In one embodiment of the invention, the antimicrobial composition comprises a mixture of 5-chloro-2-methyl-4-isothiazolin-3-one and 2-methyl-4-isothiazolin-3-one in a weight ratio up to 4:1, respectively. Preferably, a weight ratio of N-(n-butyl)-1,2-benzisothiazolin-3-one to said mixture of 5-chloro-2-methyl-4-isothiazolin-3-one and 2-methyl-4-isothiazolin-3-one is from 12,000:1 to 50:1. Another preferred weight ratio is from 7500:1 to 60:1, another is from 900:1 to 100:1, and another from 300:1 to 100:1. In one embodiment of the invention, the weight ratio of 5-chloro-2-methyl-4-isothiazolin-3-one to 2-methyl-4-isothiazolin-3-one is approximately 3:1.

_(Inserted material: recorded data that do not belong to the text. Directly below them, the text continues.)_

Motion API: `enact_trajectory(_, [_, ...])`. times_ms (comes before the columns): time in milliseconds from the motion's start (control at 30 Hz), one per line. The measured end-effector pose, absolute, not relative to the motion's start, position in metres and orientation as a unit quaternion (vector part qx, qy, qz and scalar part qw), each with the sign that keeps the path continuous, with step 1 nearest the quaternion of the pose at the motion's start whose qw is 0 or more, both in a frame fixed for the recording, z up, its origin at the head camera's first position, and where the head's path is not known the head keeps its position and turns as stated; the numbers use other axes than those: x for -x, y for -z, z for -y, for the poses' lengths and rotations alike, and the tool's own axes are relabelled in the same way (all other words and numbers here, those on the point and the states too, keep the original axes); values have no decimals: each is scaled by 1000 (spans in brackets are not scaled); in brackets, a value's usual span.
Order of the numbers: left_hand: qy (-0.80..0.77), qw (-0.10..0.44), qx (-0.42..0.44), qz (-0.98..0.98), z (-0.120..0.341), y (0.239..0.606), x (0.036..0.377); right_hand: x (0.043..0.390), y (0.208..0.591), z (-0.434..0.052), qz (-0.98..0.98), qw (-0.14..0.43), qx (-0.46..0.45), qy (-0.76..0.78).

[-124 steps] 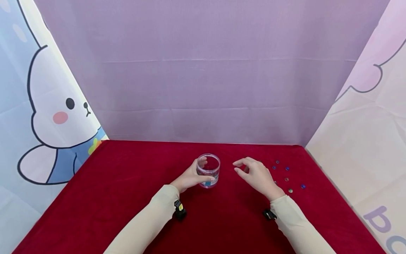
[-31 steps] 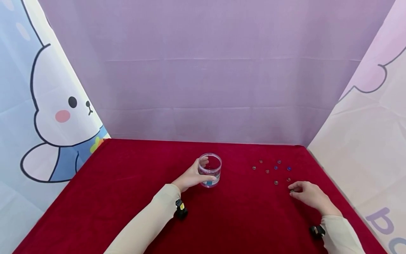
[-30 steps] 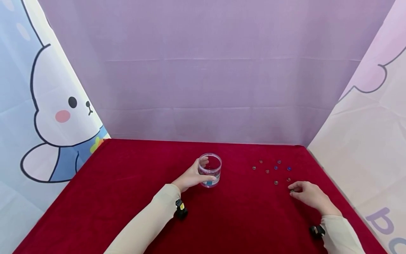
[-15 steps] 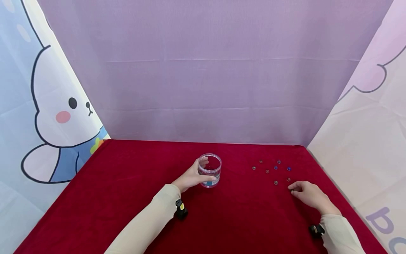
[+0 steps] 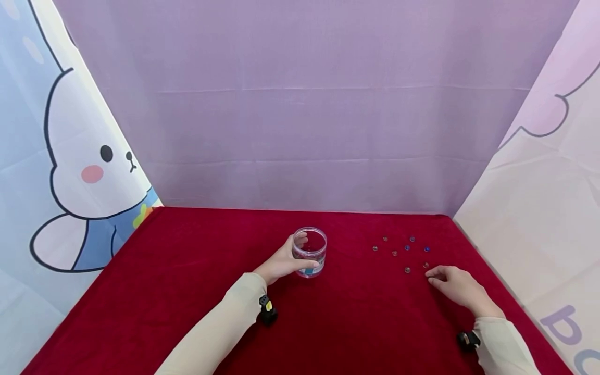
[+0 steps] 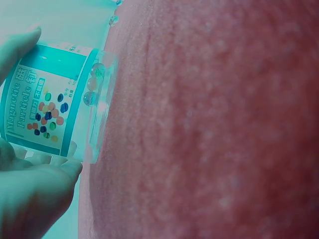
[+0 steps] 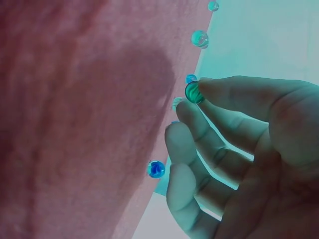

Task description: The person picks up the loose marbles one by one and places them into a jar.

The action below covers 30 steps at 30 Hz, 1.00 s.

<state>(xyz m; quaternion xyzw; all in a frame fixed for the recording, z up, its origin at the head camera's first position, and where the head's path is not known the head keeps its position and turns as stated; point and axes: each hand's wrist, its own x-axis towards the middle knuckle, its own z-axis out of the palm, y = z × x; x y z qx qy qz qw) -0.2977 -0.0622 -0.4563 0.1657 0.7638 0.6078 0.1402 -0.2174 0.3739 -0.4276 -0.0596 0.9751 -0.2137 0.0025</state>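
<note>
Head view, centre of frame: the left hand [image 5: 281, 263] curls round a clear round jar [image 5: 309, 252] that stands upright on the red tabletop [image 5: 187, 271]. In the left wrist view the jar [image 6: 55, 102] bears a teal label printed with coloured dots, and a few small beads [image 6: 93, 84] lie at its bottom, against the cloth. The jar is thus only slightly filled.

Lower right of the head view: the right hand [image 5: 457, 287] rests low over the tabletop, its fingertips at the near edge of a scatter of loose beads [image 5: 407, 248]. In the right wrist view the thumb and forefinger of this hand [image 7: 239, 149] pinch one green bead [image 7: 193, 92]; the other fingers are loosely bent beneath it. Whether the bead is already lifted clear of the cloth cannot be told.

Progress, judged from the present layout: a few beads sit in the jar, one is in the right hand's pinch, and about seven others lie spread on the cloth in the right half of the frame, well apart from the jar. Most of the gathering therefore appears left to do, the held bead being the one in transit.

Surroundings: a lilac backdrop [image 5: 300, 104] behind the tabletop, and a cartoon rabbit panel [image 5: 79, 166] at the left of the frame.
</note>
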Motion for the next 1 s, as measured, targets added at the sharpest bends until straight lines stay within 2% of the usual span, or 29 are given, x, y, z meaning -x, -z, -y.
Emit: enact_trajectory(1000, [-595, 139, -164, -774, 64, 458, 298, 214, 405, -346, -967, -56, 54, 241])
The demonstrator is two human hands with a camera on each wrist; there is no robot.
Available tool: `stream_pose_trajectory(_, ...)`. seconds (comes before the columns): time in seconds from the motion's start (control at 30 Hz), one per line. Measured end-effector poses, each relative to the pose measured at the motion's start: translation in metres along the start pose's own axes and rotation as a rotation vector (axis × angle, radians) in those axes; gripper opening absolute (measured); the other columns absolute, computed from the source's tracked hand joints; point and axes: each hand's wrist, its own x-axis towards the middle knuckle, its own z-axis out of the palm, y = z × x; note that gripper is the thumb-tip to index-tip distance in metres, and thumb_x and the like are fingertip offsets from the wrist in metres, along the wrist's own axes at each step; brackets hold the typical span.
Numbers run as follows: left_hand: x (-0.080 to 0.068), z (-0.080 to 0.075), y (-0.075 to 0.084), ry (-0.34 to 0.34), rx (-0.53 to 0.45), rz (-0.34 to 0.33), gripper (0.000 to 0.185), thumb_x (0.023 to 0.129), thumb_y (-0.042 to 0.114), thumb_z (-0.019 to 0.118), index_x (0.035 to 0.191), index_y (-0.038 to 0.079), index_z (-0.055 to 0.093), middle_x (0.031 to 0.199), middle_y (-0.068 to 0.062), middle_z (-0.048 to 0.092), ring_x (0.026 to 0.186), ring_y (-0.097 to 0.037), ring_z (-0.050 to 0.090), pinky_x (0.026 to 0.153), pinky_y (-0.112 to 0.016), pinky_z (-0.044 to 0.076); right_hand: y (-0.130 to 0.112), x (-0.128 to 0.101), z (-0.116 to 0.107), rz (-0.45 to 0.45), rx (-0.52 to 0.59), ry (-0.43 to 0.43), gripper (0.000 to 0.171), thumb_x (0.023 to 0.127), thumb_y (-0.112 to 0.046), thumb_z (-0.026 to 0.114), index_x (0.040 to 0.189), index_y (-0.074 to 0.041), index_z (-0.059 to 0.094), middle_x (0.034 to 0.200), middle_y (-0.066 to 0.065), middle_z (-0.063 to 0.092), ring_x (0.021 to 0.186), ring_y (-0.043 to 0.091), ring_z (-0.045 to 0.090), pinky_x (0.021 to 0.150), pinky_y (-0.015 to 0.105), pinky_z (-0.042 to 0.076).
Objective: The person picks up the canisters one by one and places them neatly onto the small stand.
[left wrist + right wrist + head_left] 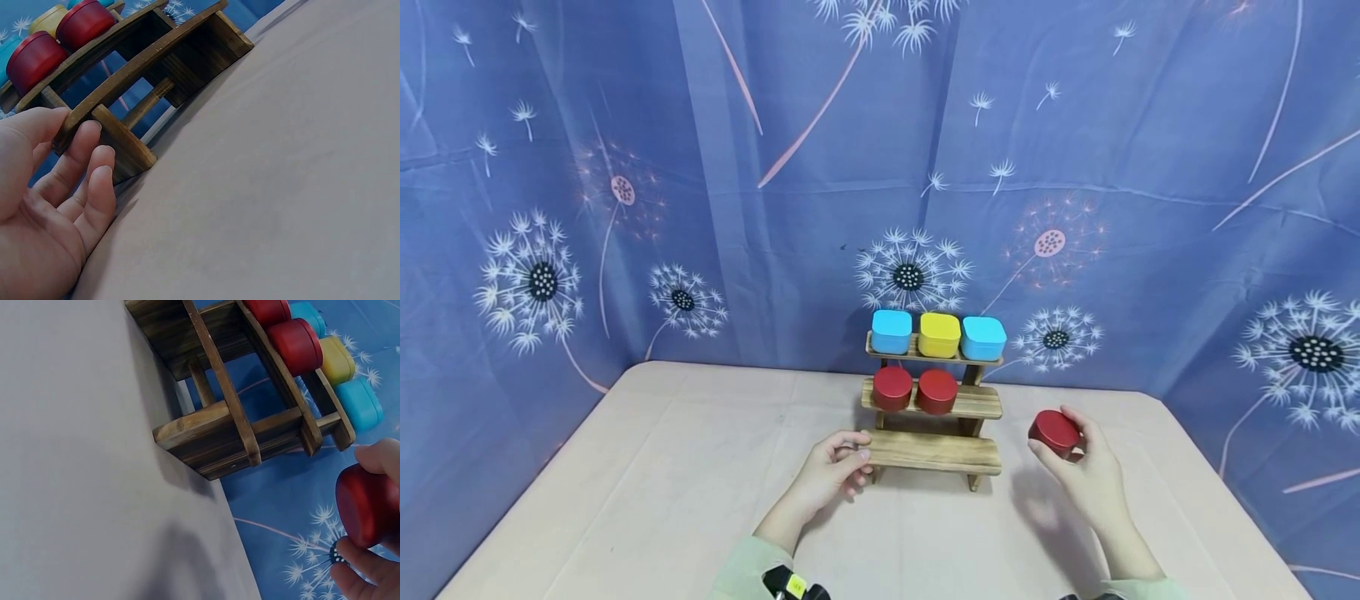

The antimicrobial compounds in the composition of this invention may be used “as is” or may first be formulated with a solvent or a solid carrier. Suitable solvents include, for example, water; glycols, such as ethylene glycol, propylene glycol, diethylene glycol, dipropylene glycol, polyethylene glycol, and polypropylene glycol; glycol ethers; alcohols, such as methanol, ethanol, propanol, phenethyl alcohol and phenoxypropanol; ketones, such as acetone and methyl ethyl ketone; esters, such as ethyl acetate, butyl acetate, triacetyl citrate, and glycerol triacetate; carbonates, such as propylene carbonate and dimethyl carbonate; and mixtures thereof. It is preferred that the solvent is selected from water, glycols, glycol ethers, esters and mixtures thereof Suitable solid carriers include, for example, cyclodextrin, silicas, diatomaceous earth, waxes, cellulosic materials, alkali and alkaline earth (e.g., sodium, magnesium, potassium) metal salts (e.g., chloride, nitrate, bromide, sulfate) and charcoal.


When an antimicrobial component is formulated in a solvent, the formulation may optionally contain surfactants. When such formulations contain surfactants, they are generally in the form of emulsive concentrates, emulsions, microemulsive concentrates, or microemulsions. Emulsive concentrates form emulsions upon the addition of a sufficient amount of water. Microemulsive concentrates form microemulsions upon the addition of a sufficient amount of water. Such emulsive and microemulsive concentrates are generally well known in the art; it is preferred that such formulations are free of surfactants. U.S. Pat. No. 5,444,078 may be consulted for further general and specific details on the preparation of various microemulsions and microemulsive concentrates.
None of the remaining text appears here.